Swedish think tank says Russian war in Ukraine started as covert invasion in 2014
The Russo-Ukrainian war started 11 years ago, when a covert invasion of the Crimean Peninsula and the two easternmost regions of Luhansk and Donetsk occurred, a Stockholm analytical center wrote over the weekend, as co-authored by three political scientists.
Russia’s ongoing narrative that, after the Revolution of Dignity in 2014 in Kyiv, Russian speakers allegedly were being persecuted and wanted to join Russia, is disbunked by the analysts, who described Moscow's role in orchestrating a covert invasion of the country.
The report’s assessment says that “despite the obvious involvement of Russian actors in the conflict from the very start, a continuously popular narrative on the fighting in the Donbas as an intra-Ukrainian civil war rather than a Russian-Ukrainian interstate war has survived until today.”
Kyiv Post had a prominent presence in the invaded areas since the initial days of the invasion, following the pro-democracy revolution that saw then-President Viktor Yanukovych flee to Russia.

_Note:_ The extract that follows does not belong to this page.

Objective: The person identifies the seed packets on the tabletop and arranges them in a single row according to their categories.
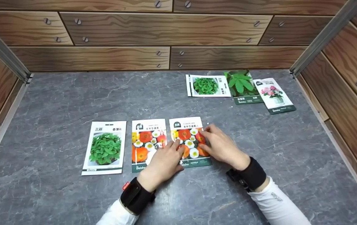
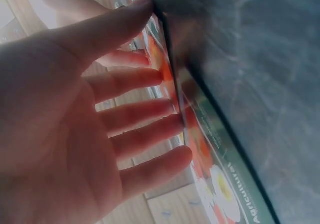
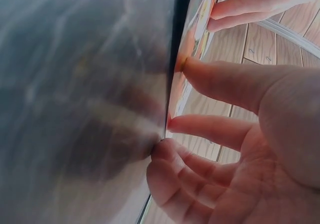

This correspondent sent dispatches from the Donetsk town of Sloviansk, when the armed uprising started on April 12, 2014, when a Russian colonel reservist, Igor Girkin, took over the town with other operatives.
“Continuing narration of the armed conflict in Donbas as a ‘civil war’ has prevented Western decision-makers and the public from learning much-needed lessons amid Russia’s ongoing subthreshold aggression against NATO as a whole, and individual democratic countries in particular,” the Stockholm Center for Eastern European Studies posted on April 12.